Tidak lama pintu kelas terbuka menampilkan guru seni budaya mereka dan langsung menyebutkan nama Alice untuk ikut dengannya. Degup jantung Alice kencang, untuk apa aku dipanggil? Apakah di lukisanku itu mengandung kesalahan?
***
Alice berdiri kaku di hadapan orang-orang kerajaan ini. Semua mata seakan-akan menelanjangi dirinya. Apalagi tatapan raja Shahzad yang paling tajam menatap dirinya.
Suara berat raja Shahzad terdengar, "Kamu yang bernama Alice Natasya Norin?"
Alice dengan susah payah menelan ludahnya, saat ini ia menundukkan pandangannya dan tidak berani melihat raja Shahzad, "Iya, raja."

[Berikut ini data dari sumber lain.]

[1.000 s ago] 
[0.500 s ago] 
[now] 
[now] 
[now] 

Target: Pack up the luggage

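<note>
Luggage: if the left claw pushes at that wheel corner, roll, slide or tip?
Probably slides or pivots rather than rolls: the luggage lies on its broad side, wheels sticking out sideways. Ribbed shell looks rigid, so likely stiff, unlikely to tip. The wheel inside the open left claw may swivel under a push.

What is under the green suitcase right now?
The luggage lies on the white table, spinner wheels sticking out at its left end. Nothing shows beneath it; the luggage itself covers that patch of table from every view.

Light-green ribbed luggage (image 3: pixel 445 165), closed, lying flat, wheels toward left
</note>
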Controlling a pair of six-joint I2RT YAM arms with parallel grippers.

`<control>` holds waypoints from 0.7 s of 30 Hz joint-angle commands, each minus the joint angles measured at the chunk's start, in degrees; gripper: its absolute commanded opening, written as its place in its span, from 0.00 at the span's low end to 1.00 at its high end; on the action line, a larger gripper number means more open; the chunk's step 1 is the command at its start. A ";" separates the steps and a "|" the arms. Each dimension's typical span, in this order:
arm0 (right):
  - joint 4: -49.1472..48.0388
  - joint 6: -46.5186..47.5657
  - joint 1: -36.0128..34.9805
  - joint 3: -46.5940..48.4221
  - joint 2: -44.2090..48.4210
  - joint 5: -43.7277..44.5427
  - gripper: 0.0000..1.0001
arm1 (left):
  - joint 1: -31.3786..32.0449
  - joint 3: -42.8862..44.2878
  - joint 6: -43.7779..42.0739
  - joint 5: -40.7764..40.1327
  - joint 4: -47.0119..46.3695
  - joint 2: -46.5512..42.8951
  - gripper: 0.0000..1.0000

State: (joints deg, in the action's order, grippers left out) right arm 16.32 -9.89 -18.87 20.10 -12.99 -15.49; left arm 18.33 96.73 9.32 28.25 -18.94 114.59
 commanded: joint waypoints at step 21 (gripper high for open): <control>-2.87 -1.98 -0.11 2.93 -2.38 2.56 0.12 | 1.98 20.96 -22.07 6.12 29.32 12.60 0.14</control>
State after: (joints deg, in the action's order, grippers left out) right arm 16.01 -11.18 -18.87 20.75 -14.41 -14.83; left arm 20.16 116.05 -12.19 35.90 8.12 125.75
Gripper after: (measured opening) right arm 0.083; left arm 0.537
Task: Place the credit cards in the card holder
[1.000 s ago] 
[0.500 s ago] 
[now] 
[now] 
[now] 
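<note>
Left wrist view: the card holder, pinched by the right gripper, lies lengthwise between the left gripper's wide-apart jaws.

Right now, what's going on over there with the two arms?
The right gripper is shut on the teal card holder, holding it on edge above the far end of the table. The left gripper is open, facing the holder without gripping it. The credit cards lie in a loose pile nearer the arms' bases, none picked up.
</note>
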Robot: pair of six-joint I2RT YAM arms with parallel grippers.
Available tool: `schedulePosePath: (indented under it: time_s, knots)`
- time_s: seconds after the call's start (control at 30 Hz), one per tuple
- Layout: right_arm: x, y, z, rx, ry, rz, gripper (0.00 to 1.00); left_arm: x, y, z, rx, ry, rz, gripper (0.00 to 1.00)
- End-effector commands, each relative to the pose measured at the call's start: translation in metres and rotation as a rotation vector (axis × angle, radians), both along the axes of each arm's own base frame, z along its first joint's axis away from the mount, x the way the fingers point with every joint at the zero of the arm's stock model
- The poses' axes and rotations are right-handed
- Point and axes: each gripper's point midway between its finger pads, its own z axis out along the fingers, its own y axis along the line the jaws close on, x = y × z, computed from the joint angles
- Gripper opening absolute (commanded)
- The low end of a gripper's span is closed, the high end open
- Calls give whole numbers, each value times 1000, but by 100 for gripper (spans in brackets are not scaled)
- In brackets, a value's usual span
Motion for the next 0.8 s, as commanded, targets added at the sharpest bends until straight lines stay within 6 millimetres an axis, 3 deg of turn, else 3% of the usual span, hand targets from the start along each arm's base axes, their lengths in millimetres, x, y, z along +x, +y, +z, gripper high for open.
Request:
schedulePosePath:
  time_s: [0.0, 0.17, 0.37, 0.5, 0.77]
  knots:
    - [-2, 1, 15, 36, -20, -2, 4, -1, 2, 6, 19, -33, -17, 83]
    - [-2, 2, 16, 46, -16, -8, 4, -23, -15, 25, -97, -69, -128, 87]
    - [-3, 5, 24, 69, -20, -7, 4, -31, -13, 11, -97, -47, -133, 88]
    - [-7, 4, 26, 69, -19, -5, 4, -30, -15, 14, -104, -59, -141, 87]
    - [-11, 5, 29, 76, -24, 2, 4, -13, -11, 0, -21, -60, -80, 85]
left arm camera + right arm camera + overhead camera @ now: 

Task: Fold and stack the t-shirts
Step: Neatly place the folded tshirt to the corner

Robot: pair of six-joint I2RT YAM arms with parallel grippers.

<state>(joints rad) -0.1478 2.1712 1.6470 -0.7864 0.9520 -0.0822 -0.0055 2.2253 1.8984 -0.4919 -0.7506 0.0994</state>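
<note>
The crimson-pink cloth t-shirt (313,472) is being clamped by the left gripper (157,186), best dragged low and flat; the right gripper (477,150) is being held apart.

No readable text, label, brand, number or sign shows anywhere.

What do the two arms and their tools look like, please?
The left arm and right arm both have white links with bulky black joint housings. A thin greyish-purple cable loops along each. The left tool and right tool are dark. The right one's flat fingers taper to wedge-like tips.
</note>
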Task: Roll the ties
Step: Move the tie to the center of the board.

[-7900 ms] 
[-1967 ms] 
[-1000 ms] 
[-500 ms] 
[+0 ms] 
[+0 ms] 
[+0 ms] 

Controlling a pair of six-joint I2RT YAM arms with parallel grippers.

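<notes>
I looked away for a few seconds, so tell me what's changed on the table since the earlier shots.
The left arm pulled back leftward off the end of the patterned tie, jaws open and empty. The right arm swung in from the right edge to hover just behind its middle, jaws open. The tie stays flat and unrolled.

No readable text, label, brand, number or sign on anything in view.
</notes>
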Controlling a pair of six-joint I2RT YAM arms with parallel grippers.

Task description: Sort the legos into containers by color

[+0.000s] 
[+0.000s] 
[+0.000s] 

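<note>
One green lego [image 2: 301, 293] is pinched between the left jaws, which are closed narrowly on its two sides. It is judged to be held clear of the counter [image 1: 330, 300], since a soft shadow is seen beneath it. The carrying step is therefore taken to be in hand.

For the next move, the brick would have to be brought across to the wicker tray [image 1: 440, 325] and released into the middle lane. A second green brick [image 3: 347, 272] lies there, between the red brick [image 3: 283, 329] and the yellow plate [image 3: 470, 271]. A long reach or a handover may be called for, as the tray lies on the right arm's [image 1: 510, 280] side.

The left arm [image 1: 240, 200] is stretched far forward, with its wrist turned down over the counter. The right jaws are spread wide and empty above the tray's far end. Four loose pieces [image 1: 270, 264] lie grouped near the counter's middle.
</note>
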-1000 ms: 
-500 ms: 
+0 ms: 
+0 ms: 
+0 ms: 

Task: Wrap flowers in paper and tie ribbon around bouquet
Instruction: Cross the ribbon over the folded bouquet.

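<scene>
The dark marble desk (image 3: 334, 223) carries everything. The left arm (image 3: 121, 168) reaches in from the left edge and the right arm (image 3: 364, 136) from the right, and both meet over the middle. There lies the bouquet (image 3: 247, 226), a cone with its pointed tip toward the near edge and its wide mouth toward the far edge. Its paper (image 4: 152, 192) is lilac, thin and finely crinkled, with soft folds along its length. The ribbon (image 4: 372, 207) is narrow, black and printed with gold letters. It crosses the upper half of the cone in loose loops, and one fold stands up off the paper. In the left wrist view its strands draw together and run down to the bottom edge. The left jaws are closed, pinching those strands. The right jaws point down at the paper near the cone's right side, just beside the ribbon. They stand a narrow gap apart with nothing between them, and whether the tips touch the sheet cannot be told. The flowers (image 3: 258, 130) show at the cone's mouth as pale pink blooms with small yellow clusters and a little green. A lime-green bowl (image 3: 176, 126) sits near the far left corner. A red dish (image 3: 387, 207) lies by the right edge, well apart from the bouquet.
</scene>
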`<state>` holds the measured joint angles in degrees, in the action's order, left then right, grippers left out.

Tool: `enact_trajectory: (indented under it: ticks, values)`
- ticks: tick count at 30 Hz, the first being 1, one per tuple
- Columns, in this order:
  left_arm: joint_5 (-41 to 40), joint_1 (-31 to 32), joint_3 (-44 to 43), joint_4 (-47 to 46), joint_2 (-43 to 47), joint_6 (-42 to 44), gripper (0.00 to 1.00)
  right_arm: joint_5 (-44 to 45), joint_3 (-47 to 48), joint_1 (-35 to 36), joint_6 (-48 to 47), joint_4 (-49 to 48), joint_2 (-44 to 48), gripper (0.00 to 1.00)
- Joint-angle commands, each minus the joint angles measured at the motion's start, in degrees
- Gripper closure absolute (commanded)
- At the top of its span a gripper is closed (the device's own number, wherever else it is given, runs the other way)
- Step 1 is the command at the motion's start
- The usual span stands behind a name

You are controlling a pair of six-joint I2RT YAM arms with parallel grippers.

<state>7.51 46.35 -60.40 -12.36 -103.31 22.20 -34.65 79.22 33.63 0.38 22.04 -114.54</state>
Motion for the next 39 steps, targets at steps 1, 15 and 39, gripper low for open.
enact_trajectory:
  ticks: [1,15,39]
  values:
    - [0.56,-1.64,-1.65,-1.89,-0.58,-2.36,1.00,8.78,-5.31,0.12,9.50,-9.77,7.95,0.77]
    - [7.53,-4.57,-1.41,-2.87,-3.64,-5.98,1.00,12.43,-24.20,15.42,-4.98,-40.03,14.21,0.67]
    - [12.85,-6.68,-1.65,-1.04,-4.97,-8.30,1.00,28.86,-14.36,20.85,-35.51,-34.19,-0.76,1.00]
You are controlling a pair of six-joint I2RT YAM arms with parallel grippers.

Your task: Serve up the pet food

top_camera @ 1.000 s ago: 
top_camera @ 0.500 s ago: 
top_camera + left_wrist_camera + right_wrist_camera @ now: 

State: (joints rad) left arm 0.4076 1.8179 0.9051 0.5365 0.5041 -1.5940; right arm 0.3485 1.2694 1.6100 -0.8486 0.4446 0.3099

"Besok kamu keluar dari sekolah ini," perkataan itu membuat Alice langsung menatap raja, apakah kesalahannya begitu fatal sampai membuatnya dikeluarkan dari sekolah ini?
"Dan besok kamu mulai pindah ke kerajaan," mata Alice tambah membulat. Alice menelan ludahnya dahulu sebelum bertanya.
"Untuk apa raja?"
"Kamu pindah sekolah ke sekolah seni yang ada di kerajaan. Setelah ini kamu akan dipulangkan untuk bersiap-siap dan nanti malam kamu langsung pindah ke asrama kerajaan."
"Tapi-"
"Saya tidak punya banyak waktu! Kalau mau jawab mau kalau tidak keluargamu akan terancam!" Alice menelan ludahnya susah. Mengapa keluarganya ikut dalam permasalahan ini? Memang, kalau raja akan berlaku seenaknya.
"Iya, nanti malam saya akan pindah ke asrama," Shahzad tersenyum senang. Sedari tadi hanya ini yang ia mau.
***
"Ibu, Ayah, Alice berangkat dulu ya," kedua orangtuanya mengangguk. Mereka tidak bisa menolak permintaan raja, meskipun harus merelakan putri satu-satunya untuk tinggal di asrama kerajaan.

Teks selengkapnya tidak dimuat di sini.